Episode 7

Failure Isn't Fatal

Published on: 13th September, 2021

You’ve probably felt like you messed up royally at some point. Failed yourself. Others. God. But don’t count yourself out. Failure isn’t the end, and what to do when it happens is simple.


[00:04] - Intro

[00:32] - I recently experienced a personal failure at a writers’ conference.

[01:42] - Current culture makes us think that success should be easy and leaves us unprepared to handle failure well. 

[02:25] - Most successful entrepreneurs and innovators were serial failures.

[02:47] - God knows how many times you’ve struck out, but He looks at forward potential.

[03:14] - The Prodigal Son and the story of Peter’s denial both show that failure doesn’t mean we’re “done”. 

[03:50] - One of the big problems is that we have our own perception of what is supposed to happen. We don’t always see what God has in the works.

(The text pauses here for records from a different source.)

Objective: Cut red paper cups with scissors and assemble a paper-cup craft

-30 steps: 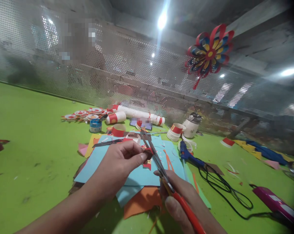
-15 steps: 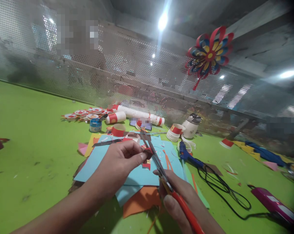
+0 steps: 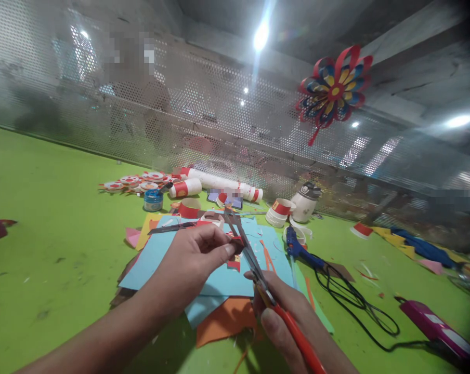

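My left hand (image 3: 198,262) pinches a small dark red piece of paper (image 3: 238,242) between thumb and fingers. Scissors (image 3: 254,265) with red-orange handles are gripped in my right hand (image 3: 284,311), their blades pointing up and away from me. The blades stand slightly parted, right at the edge of the paper piece. Beneath both hands lie light blue paper sheets (image 3: 153,265), with an orange sheet (image 3: 225,322) sticking out at the near side. A small red and yellow scrap (image 3: 234,264) rests on the blue paper just under the left fingertips.
A blue glue gun (image 3: 303,252) with a black cord lies to the right, near a magenta power strip (image 3: 433,322). Behind the paper stand paper cups (image 3: 279,212), a blue paint jar (image 3: 153,200) and a white paper tube (image 3: 219,182). A paper flower (image 3: 335,91) hangs above.
Almost nothing differs. Both hands, the paper piece and the scissors keep their places; only the whole view has shifted very slightly.
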### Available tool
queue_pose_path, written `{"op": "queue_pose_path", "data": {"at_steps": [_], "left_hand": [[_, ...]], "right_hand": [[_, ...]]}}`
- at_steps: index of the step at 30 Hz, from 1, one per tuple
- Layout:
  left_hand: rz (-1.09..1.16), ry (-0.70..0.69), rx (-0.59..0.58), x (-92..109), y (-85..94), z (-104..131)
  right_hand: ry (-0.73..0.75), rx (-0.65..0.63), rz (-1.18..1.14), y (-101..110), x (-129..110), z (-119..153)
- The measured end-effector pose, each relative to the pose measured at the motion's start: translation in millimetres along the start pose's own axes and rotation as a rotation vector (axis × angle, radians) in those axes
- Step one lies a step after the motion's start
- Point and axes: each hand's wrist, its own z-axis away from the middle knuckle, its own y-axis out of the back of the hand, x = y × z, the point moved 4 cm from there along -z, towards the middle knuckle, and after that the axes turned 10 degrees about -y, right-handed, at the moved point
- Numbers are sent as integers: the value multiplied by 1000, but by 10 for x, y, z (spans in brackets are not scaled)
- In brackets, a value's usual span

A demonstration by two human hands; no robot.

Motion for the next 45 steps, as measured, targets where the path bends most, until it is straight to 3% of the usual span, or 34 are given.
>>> {"op": "queue_pose_path", "data": {"at_steps": [45], "left_hand": [[5,0,-16,-48,-10,-16]], "right_hand": [[15,-4,13,-21,69,-44]]}}
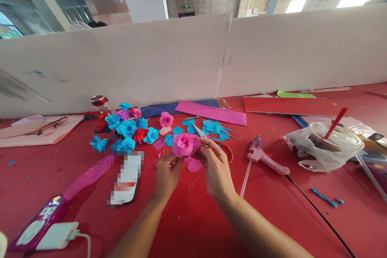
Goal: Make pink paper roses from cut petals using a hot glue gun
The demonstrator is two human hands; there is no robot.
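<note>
The flower (185, 144), pink and layered, is located above the table (187, 225), centrally between both hands, with its open face upward. The left hand (167, 174) grasps it from below at the left, thumb and fingers closed against its underside. The right hand (218, 171) pinches its right edge between thumb and fingers; the remaining fingers are curled. Directly behind the flower are the scissors (200, 132), one orange handle loop visible beyond the right hand. Blue petals (217, 127) lie scattered around the blades; a pink petal (194, 165) lies just below the flower. To the left is a cluster of blue, red and pink blooms (127, 128), with the phone (128, 181) in front. To the right is the glue gun (266, 160), its cable running toward the lower right. Farther right, a lidded cup (337, 136) with a red straw (336, 123) sits in a plastic bag (305, 149). A pink strip (211, 113) partly overlaps a blue strip (161, 109) near the white panel (151, 64) at the rear.
</note>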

[04:44] - To deal with failure well, we have to accept that we might not have all the puzzle pieces.

[05:13] - You still might have to deal with the consequences of a failure, even if you are forgiven.

[06:09] - When you feel like you’ve failed, don’t count yourself out. Be transparent and ask for help.

[06:56] - Prayer

[07:50] - Outro/what’s coming up next

Key takeaways:

  • After getting feedback about my novel at a writer’s conference, I felt like I’d failed. 
  • Culture has fed us the idea that success is easy to achieve and that there’s something wrong with you if you fail. We’re not prepared for it well. But most successful people failed multiple times, often in huge ways.
  • God is aware of every failure you make, but He always looks at what you still are capable of doing. The Prodigal Son and Peter’s denial are examples that show that God doesn’t count us out even when we miss the mark.
  •  We don’t always have all the puzzle pieces about what God is trying to do, so our perception about whether we’ve failed or succeeded isn’t always accurate.
  • Forgiveness after a failure doesn’t mean you won’t have consequences to deal with.
  • When you fail, be honest and transparent and ask for help, rather than hiding what’s happened or how you feel.

Relevant Links:


  • Be upfront with others and God when you fail. Be genuine with your sorry and trust that God will still use you.
  • Visit patreon.com/FaithfulOnTheClock to become a supporting member of the show.

What’s coming up next:

Naggy Nancy. Narcissistic Newman. You know them. But when you encounter difficult people like this at the office, what should you do? How would God want you to deal with people who stress you out and cause trouble? Learn practical strategies for keeping conflicts under control when others don’t make it easy in Episode 8 of Faithful on the Clock.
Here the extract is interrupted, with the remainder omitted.